Truist analysts in a note published Aug. 19 highlighted another key difference between the oral VK2735 readout and that of its larger competitors: length of the treatment period. To make comparisons between oral VK2735’s weight loss at 13 weeks and orforglipron’s 72-week data and oral semaglutide 25mg’s 64-week data would be a “gross mischaracterization” of the candidate’s efficacy, given that weight loss doesn’t typically plateau until 30 weeks or later. As Lilly has yet to share weight loss trend data over time, Truist said the best comparison is 25 mg oral Wegovy, which showed around 4% placebo-adjusted weight loss at week 12. “Against that backdrop, oral VK2735’s 30 mg, 60 mg, 90 mg and 120 look numerically superior.”
Hsieh, for one, is eager to see “the weight loss curve” when Lilly reveals full data from orforglipron’s Phase III ATTAIN-1 trial at the European Association for the Study of Diabetes (EASD) annual meeting next month in Vienna, Austria.
At the American Diabetes Association’s annual conference in Chicago earlier this year, orforglipron’s efficacy appeared to plateau early, Hsieh said. “It’ll have implications potentially to other small molecule orals in the market if you’re seeing this early plateauing effect.”
The Real World
With all of this to consider, it remains to be seen how patients and physicians will react to the rollout of the first oral weight loss drug.
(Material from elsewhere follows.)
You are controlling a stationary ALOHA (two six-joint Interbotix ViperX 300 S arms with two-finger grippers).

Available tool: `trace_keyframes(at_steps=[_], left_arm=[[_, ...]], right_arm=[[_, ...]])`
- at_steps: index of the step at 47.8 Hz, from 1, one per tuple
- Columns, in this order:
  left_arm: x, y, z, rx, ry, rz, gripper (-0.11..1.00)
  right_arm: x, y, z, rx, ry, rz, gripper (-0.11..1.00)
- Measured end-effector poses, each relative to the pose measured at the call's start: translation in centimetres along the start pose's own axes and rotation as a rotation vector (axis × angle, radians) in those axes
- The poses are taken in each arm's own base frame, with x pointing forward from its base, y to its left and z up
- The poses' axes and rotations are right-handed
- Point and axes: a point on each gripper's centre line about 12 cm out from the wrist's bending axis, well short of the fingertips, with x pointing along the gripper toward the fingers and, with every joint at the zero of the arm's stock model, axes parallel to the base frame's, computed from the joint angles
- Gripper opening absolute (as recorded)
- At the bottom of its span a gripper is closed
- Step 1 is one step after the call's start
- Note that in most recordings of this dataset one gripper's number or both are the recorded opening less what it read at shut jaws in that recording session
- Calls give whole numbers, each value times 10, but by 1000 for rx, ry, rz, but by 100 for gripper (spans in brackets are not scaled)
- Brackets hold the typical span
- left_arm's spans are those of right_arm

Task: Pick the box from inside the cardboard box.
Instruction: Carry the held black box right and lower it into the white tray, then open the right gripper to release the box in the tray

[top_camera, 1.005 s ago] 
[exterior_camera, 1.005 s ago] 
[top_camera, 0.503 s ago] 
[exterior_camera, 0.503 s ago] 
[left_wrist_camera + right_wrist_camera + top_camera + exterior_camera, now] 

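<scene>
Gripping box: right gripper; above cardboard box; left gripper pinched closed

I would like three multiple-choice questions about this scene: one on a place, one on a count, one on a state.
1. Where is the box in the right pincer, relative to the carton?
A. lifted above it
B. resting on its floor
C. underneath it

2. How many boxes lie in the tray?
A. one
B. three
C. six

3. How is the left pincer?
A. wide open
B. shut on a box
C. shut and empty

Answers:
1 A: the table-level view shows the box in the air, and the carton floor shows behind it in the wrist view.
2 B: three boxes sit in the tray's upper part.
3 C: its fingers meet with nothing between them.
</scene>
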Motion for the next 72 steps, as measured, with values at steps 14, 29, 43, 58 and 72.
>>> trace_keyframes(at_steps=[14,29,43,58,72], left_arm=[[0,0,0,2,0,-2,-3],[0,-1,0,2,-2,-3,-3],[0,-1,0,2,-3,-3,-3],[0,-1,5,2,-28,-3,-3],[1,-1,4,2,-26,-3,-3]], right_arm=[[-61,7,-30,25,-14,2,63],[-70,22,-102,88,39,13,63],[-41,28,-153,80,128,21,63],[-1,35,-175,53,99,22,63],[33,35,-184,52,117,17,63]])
Market watchers may not have to wait long to find out—Novo submitted a new drug application to the FDA for oral Wegovy in May and expects a decision by the end of this year.
Eli Lilly is up next, with Ken Custer, president of Lilly Cardiometabolic Health, telling analysts on the company’s second-quarter earnings call that despite the efficacy miss, a regulatory submission is planned for orforglipron by the end of the year.
As for Viking, the company said on a post-readout call that it plans to discuss with the FDA the path forward for oral VK2735—which could mean either a Phase IIb trial or moving straight to Phase III, according to Hsieh. If Viking were to begin a two-year Phase III study in 2026, Hsieh said the drug could hit the market between 2029 and 2030.
As it currently stands, Novo—which has seen its market cap plummet by around $430 billion since its heyday in June 2024 and has been largely bested by Lilly in the obesity space with injectables—appears to be well-positioned in the oral weight loss game. In addition to its likely first-to-market advantage for oral Wegovy, which has demonstrated superior efficacy to orforglipron, Novo also announced plans in June to take its oral amylin analog amycretin, as well as a subcutaneous form of the drug, into Phase III development for obesity in the first quarter of 2026.
Following the lower-than-expected weight loss generated by orforglipron in ATTAIN-1, Seigerman and his BMO colleagues wrote to investors that Novo’s semaglutide “is the new favorite in the oral segment.”